Segment Start: SOURCE DATA
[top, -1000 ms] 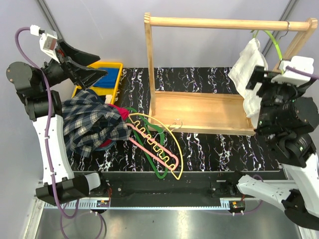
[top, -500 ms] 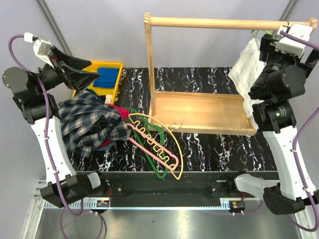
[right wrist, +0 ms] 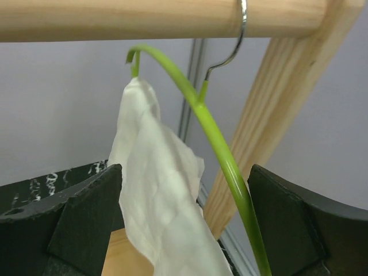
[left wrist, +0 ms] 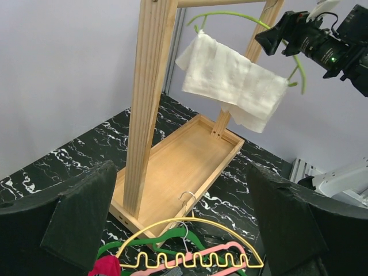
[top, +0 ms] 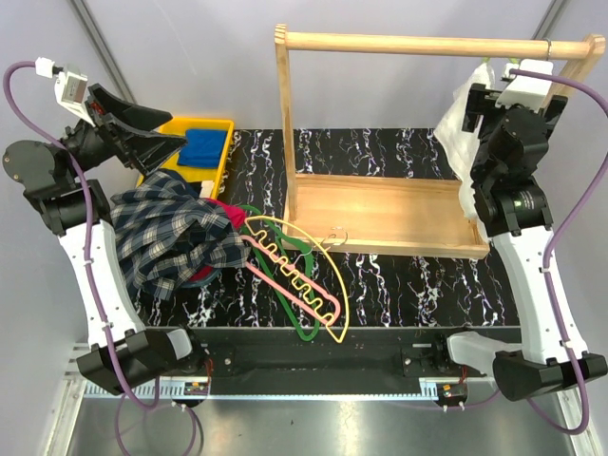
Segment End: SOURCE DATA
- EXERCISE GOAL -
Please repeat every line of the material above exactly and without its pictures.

- EXERCISE OUTPUT -
[top, -1000 ms] 
[top, -500 ms] 
[right wrist, +0 ms] 
[left wrist, +0 ms] 
[top, +0 ms] 

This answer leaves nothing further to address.